= Elyah Lopian =

Rabbi of the Mussar Movement

Rabbi Eliyahu Lopian (אליה לופיאן; 1876 – 21 September 1970), known as Reb Elyah, was a rabbi of the Mussar Movement.

== Biography ==
Lopian was born in Grajewo, Poland in 1876 and studied at the yeshiva in Łomża and at the Kelm Talmud Torah of Rabbi Simcha Zissel Ziv. He immigrated to England in 1928, where he was the rosh yeshiva of the Etz Chaim Yeshiva in the East End of London, working for many years alongside Rabbi Nachman Shlomo Greenspan. His wife Soroh Leah Rotman died in 1934, shortly after the engagement of their daughter Lieba to Rabbi Leib Gurwicz.

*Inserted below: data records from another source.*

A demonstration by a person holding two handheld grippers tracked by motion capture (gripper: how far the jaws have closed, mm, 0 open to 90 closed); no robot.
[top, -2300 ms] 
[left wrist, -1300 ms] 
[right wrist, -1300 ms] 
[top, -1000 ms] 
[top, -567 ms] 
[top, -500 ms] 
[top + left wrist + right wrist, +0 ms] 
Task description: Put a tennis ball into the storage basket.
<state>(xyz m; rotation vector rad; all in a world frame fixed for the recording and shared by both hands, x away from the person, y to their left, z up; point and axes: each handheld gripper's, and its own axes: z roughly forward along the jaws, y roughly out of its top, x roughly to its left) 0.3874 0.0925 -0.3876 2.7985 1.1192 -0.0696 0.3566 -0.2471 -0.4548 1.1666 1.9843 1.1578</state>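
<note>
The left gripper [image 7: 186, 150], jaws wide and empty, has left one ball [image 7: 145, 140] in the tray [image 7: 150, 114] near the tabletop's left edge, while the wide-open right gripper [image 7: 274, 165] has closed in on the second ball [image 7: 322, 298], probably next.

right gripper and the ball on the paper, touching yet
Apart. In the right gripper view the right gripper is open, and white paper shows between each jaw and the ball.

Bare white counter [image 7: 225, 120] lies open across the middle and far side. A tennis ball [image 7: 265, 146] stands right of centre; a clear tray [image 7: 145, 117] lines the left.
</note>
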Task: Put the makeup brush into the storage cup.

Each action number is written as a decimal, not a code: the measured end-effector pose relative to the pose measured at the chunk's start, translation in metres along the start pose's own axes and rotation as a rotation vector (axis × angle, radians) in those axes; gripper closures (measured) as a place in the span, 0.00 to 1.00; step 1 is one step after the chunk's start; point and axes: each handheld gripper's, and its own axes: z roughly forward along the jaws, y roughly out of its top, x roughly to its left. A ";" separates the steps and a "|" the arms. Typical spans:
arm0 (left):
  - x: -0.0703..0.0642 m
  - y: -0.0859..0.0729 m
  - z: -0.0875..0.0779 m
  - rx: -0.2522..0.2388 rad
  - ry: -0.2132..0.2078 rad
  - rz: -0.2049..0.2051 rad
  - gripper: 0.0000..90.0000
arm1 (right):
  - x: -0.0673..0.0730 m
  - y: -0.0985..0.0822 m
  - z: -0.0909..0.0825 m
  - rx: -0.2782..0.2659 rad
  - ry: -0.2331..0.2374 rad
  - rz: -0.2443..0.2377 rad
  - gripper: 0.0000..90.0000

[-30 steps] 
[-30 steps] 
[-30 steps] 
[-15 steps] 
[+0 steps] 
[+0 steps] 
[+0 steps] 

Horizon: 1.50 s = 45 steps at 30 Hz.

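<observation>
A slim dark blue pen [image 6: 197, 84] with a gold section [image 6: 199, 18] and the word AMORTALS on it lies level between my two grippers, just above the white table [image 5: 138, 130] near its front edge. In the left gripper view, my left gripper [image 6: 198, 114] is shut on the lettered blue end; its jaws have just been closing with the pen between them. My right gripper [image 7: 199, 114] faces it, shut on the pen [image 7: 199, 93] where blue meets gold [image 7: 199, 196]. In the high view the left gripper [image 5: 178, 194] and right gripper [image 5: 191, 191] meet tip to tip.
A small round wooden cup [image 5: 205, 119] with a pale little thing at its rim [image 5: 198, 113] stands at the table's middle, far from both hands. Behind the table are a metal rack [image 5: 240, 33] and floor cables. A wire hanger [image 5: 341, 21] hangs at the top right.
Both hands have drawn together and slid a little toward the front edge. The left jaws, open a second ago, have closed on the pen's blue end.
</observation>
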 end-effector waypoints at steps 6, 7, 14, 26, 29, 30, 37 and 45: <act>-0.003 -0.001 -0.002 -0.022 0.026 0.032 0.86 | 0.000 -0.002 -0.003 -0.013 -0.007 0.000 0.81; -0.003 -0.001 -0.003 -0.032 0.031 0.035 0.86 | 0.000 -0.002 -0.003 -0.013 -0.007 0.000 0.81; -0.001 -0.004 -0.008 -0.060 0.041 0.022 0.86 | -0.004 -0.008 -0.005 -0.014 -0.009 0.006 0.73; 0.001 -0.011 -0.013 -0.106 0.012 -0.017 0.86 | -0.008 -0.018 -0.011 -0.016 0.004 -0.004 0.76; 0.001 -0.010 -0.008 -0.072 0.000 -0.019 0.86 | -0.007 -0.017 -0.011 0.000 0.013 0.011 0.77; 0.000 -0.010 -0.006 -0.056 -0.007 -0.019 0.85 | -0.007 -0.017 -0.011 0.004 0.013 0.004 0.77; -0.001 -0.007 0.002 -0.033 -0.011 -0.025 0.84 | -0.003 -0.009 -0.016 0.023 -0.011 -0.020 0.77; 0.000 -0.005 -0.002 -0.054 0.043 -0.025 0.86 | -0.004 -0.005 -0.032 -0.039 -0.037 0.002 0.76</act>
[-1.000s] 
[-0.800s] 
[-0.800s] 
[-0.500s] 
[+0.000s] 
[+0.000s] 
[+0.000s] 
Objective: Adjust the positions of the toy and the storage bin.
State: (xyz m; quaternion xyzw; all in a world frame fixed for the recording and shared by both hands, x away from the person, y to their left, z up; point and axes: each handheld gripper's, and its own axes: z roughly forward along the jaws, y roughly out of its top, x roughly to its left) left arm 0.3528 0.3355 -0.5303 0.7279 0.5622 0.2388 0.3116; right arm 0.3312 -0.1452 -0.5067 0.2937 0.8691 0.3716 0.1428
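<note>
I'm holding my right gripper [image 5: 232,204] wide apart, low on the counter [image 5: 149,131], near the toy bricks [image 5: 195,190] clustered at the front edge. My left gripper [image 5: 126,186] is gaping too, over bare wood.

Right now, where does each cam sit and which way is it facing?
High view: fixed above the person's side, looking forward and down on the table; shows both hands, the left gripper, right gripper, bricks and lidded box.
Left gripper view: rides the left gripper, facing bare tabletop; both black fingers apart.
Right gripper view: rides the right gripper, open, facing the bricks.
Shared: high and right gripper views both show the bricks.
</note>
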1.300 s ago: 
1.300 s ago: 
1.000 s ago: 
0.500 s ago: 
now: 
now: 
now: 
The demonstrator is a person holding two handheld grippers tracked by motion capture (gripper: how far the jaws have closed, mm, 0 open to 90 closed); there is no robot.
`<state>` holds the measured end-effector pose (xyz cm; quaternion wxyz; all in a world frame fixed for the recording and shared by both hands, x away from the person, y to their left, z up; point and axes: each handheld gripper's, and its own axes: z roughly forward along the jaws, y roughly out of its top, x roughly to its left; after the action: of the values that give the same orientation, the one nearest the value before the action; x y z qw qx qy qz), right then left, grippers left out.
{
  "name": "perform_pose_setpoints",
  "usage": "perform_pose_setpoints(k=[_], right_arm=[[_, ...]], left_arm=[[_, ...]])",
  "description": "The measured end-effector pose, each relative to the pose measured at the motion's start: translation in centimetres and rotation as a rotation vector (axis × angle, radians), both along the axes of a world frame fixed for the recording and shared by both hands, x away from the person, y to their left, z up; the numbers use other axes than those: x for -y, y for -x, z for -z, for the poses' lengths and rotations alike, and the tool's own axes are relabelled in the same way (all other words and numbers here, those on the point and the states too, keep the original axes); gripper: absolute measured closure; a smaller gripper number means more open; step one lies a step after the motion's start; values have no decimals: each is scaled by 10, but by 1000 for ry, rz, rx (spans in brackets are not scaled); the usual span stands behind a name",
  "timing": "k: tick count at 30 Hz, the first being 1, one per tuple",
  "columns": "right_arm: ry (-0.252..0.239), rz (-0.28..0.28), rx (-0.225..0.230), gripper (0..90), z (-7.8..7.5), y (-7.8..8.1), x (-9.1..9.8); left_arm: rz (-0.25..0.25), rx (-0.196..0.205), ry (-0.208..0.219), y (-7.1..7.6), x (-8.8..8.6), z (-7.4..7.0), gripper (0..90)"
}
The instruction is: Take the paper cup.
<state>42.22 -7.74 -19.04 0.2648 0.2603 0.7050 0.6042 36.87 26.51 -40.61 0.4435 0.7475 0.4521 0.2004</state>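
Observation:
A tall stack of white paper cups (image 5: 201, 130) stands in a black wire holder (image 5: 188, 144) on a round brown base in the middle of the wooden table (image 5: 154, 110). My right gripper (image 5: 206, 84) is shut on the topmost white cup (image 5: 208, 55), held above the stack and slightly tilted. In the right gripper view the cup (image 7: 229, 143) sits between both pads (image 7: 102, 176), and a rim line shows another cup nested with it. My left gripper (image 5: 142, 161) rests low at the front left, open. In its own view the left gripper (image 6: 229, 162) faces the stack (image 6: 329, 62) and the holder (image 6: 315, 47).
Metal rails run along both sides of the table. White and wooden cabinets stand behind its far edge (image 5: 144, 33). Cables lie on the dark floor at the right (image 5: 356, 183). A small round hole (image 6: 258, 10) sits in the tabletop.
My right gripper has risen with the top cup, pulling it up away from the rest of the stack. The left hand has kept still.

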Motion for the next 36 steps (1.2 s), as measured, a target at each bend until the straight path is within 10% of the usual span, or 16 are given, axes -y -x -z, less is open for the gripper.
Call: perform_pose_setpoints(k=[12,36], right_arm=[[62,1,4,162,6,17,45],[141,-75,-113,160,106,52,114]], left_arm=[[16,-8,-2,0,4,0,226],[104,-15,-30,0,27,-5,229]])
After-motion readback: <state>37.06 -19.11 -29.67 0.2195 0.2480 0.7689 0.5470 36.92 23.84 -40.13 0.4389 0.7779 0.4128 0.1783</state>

In 1950 he left the Etz Chaim Yeshiva and immigrated to Israel where he taught and was Mashgiach Ruchani at the Knesses Chizkiyahu yeshiva located in Zikhron Ya'akov (and later Kfar Hasidim).

He died in Israel on 21 September 1970, and was buried in the Mount of Olives Jewish Cemetery.

He had 13 children. After his death a street was named in his honor in the Ramat Shlomo neighborhood of Jerusalem.

His work Lev Eliyahu was edited by his students.